И, крестясь, она взбегала через ступеньку по грязной лестнице, ругая голодных кошек, разлетающихся по сторонам.

Зинаида Глебовна, усталым, механическим движением крутившая неизменные цветы в маленькой, почти пустой комнате, вскочила при виде вбегавшей дочери.

– Ну что, моя девочка? Что? Приняли? Говори скорее!

Леля вместо ответа бросилась матери на шею и разрыдалась.

– Что с тобой, мой Стригунчик? Неужели опять отказ? Да что ж они хотят – чтобы мы с голоду умерли?

Леля, всхлипывая, стала рассказывать.

– "… папа и дедушка!" – безнадежно повторила за дочерью Зинаида Глебовна и присела на табурет, бессильно уронив руки.

– Мамочка! Не расстраивайся, родная! Я ведь тебя люблю, так люблю! Я знаю, что я дерзкая и бываю очень часто черствой. Это находит откуда-то на меня. Но ты мне дорога, очень, очень дорога! Если с тобой что-нибудь случится, я повешусь на этом крюке. Да да, так и будет! Меня и неудача эта огорчила больше всего потому, что я предвидела твое отчаяние.

Зинаида Глебовна стала гладить волосы дочери худыми шершавыми руками.

– Знаю, знаю, Стригунчик! Ты у меня хорошая! – Потом она задумалась. Казалось бы, в эту минту она должна была начать изыскивать новые способы и варианты этой отчаянной игры в кошки-мышки, но ее мысль направилась совсем в другое русло.

– Ты еще помнишь дедушку? – спросила она с грустной улыбкой.
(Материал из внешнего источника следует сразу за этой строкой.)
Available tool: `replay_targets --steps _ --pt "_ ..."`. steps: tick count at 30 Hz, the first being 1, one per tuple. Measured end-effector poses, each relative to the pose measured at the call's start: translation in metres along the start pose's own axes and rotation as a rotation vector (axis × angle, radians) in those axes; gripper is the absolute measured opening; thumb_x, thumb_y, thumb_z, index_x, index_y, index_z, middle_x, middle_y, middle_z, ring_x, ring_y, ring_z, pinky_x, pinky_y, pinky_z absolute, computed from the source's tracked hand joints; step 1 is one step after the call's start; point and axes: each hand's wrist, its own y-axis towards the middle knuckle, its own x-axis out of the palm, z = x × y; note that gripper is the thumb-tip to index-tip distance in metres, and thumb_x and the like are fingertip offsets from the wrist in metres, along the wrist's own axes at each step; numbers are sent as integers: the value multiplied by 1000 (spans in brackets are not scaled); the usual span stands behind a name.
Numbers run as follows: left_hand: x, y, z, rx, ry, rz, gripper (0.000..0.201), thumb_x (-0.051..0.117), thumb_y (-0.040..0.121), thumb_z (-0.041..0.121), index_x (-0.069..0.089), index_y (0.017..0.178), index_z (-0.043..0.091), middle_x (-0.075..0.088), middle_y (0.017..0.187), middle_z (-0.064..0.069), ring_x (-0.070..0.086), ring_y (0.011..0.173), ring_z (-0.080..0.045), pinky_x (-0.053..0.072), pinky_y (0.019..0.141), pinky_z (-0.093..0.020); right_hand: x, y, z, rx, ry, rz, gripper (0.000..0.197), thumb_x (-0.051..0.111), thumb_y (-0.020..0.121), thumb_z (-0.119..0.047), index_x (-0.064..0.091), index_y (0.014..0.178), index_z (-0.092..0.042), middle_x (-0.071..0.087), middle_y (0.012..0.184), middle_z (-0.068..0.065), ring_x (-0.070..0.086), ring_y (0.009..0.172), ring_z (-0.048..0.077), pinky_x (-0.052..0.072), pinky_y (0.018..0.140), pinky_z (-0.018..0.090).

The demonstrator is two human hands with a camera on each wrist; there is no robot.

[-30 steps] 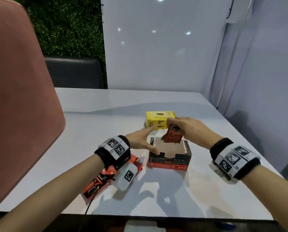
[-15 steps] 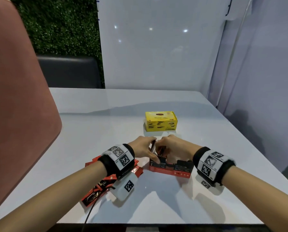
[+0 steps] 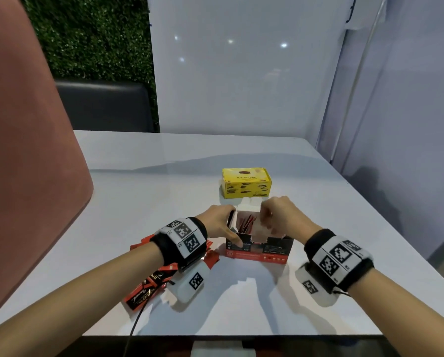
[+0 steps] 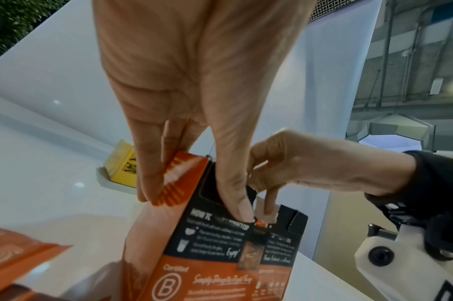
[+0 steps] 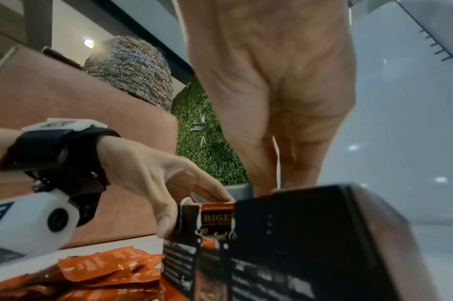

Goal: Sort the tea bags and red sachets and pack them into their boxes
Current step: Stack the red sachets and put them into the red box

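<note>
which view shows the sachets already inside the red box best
The head view: it looks down into the open red box, where sachets stand between the left hand and right hand. Both wrist views show only the box's outer walls, not its contents.

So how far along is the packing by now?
Done: some red sachets already stand inside the open red box, and the yellow box sits closed behind it. In hand: the left hand steadies the red box while the right hand works at its top. Left: a pile of sachets on the table.
</note>
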Motion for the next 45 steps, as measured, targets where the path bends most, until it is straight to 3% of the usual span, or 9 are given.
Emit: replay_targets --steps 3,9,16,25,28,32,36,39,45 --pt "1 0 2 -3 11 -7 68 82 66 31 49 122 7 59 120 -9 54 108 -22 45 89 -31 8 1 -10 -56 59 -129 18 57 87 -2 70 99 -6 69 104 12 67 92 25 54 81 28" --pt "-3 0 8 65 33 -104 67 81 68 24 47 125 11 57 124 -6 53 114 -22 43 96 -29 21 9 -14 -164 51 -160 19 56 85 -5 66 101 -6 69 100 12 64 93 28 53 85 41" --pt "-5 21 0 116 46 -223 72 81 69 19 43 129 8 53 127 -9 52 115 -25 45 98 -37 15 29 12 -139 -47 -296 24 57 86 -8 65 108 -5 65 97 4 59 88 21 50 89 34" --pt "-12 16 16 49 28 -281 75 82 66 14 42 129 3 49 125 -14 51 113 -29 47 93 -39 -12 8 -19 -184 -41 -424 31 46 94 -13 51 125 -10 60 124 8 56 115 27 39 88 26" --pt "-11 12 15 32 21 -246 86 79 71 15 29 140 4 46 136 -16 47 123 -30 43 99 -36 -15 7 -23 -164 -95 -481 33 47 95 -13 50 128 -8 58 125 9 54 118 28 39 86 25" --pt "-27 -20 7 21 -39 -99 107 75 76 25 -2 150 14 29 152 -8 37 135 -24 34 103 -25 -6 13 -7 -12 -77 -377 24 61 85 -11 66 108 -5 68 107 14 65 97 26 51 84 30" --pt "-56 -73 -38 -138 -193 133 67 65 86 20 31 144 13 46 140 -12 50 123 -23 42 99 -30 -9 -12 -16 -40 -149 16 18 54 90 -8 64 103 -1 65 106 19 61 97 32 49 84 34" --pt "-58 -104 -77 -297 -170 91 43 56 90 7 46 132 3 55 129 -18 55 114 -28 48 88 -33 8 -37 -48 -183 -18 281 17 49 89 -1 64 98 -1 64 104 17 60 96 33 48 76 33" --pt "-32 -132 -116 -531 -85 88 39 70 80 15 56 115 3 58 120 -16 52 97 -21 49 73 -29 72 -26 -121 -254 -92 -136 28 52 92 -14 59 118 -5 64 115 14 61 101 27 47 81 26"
– Да, мама. Помню, как он приезжал к нам иногда прямо из дворца, в мундире. Я должна была делать реверанс. Помню, как дедушка баловал и меня, и Асю. Помню, как в Киеве во время бомбардировок он нарочно садился к окну, чтобы подать нам пример бесстрашия. И смерть помню в этом страшном поезде, и как машинист-коммунист нарочно выбрасывает горючее, чтобы предать нас большевикам. Все помню. Дедушку положили на деревянную дверь, снятую с петель, и понесли на ней. Кто-то сказал: "Вот так мы погребаем последнего сенатора!" Помню могилу на этой маленькой станции в степи. Я в тот день потеряла своего плюшевого котика в сапогах и плакала сразу и о нем, и о дедушке.

Они помолчали.

– Там, под Симферополем, – проговорила, поднося руку ко лбу, Зинаида Глебовна, – море крестов, море… Там погребена вся русская слава. Лучше и нам было лечь там, чем остаться одним в этом враждебном круговороте.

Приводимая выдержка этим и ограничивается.